# Prepare protected areas data (WDPA)

In [None]:
# libraries
import os, time, shutil, rasterio, rioxarray
import numpy as np
import xarray as xr
import pandas as pd
import geopandas as gpd
from scipy import ndimage
import matplotlib.pyplot as plt

In [None]:
# Directories
dir_data =  '../data/'
dir01 = '../paper_deficit/output/01_prep/'

---

### Pre-processing

In [None]:
# WDPA categories
# Ia - strict nature reserve.
# Ib - wilderness area.
# II - national park.
# III - natural monument or feature.
# IV - habitat or species management area.
# V - protected landscape or seascape.
# VI - protected area with sustainable use of natural resources.

In [None]:
def prep_wdpa():
    """
    Prepare and export World Database on Protected Areas (WDPA) data for selected categories and statuses.    
    Reprojects WDPA shapefiles, filters by category and status, and exports as rasters.
    """

    
    # Path to reference raster and WDPA shapefiles
    rst_path = os.path.join(dir_data, 'worldclim/wc2.1_30s_elev/wc2.1_30s_elev.tif')
    wdpa_base = os.path.join(dir_data, 'wdpa/WDPA_Nov2022_Public_shp')

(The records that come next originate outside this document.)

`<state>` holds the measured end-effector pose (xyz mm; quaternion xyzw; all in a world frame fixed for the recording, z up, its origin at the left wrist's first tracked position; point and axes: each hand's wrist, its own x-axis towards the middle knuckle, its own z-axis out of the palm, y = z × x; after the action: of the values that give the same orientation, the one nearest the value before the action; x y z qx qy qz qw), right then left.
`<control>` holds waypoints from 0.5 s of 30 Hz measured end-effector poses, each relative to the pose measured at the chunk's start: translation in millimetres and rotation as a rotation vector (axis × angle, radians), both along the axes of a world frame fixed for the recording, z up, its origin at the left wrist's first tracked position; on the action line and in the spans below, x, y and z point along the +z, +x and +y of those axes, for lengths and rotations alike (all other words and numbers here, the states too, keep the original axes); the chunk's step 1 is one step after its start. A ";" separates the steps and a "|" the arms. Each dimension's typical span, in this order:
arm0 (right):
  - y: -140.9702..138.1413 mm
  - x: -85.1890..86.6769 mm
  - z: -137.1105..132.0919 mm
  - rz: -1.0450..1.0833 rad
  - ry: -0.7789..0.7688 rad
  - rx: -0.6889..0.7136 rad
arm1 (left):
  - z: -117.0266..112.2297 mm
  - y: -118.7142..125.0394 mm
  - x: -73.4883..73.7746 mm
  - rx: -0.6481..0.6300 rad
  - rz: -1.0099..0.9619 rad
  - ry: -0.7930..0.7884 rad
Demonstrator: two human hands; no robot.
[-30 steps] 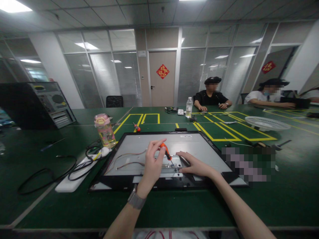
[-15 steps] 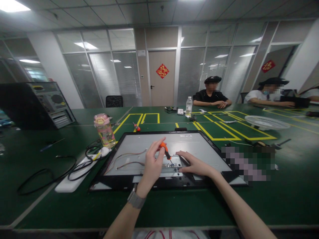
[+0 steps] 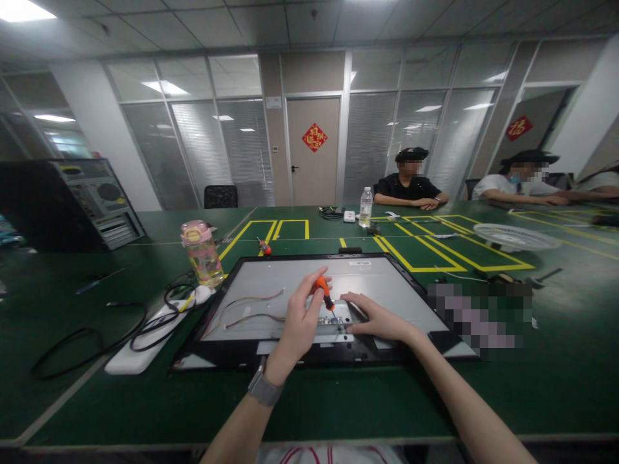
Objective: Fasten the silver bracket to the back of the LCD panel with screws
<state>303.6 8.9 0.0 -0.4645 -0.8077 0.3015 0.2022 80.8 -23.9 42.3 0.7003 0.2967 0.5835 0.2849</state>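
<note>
A monitor panel (image 3: 387, 283) lies face down on the green table, its grey metal back up and thin wires (image 3: 242, 309) running across its left part. My left hand (image 3: 300, 322) pinches a small orange-handled screwdriver (image 3: 323, 292), tip down on the small metal circuit plate (image 3: 333, 320) near the panel's front edge. My right hand (image 3: 374, 316) rests flat on the panel just right of that plate, fingers stretched toward it. A grey watch sits on my left wrist.
A pink-lidded bottle (image 3: 200, 252), a white keyboard (image 3: 145, 338) with black cables (image 3: 97, 335) and a computer tower (image 3: 72, 203) are on the left. A red-handled tool (image 3: 264, 245), water bottle (image 3: 365, 207) and white fan grille (image 3: 517, 237) lie beyond. Two people sit at the far right.
My left hand's fingers shifted slightly around the screwdriver handle, which stands a little more upright. My right hand stays in place. A person at the back drew both hands together.
</note>
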 end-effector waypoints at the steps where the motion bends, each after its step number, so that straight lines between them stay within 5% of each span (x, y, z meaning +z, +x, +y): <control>1: 0.0 -0.1 0.1 0.004 -0.001 0.000 | -0.3 0.4 0.2 0.004 0.004 0.010; 6: -0.1 -0.2 0.2 -0.006 -0.002 0.002 | 1.9 -0.6 1.0 0.150 0.013 0.083; 11: -1.0 0.9 -0.6 -0.015 0.006 0.003 | 1.7 -1.5 2.0 0.074 -0.016 0.020; 15: -1.2 1.6 -1.1 -0.013 0.006 0.001 | 2.6 -1.1 1.7 0.136 -0.005 0.051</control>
<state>302.4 7.9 1.5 -0.4655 -0.8100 0.2963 0.1984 79.6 -21.3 44.0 0.6841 0.3277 0.6106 0.2276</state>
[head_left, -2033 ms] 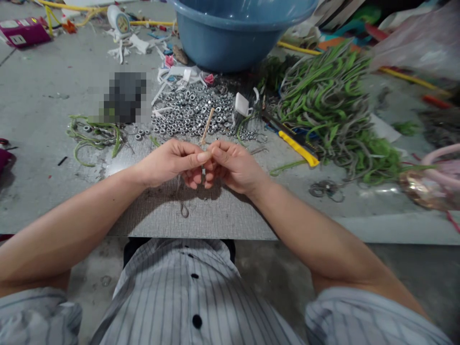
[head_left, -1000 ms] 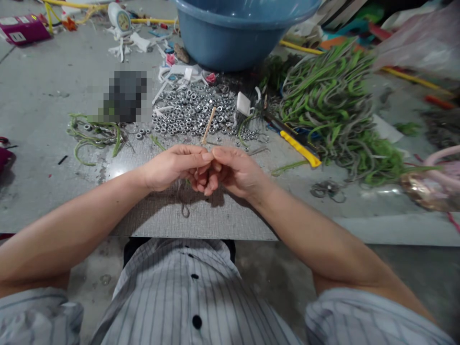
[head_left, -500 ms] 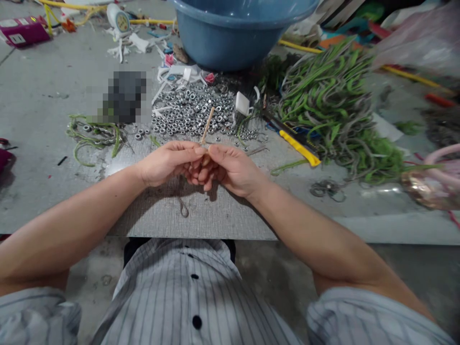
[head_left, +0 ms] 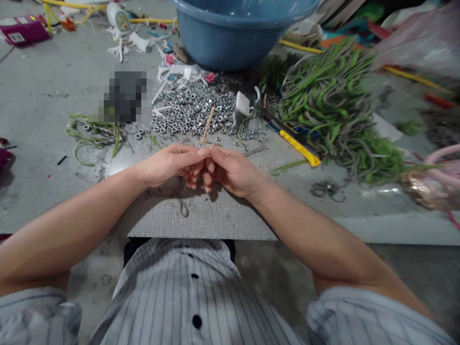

    # Read reference raster metadata
    with rasterio.open(rst_path) as rst:
        meta = rst.meta.copy()
        meta.update(compress='lzw')
    
    # Load and merge shapefiles
    shapefiles = [os.path.join(wdpa_base,f'WDPA_Nov2022_Public_shp_{i}/WDPA_Nov2022_Public_shp-polygons.shp')
                  for i in range(3)]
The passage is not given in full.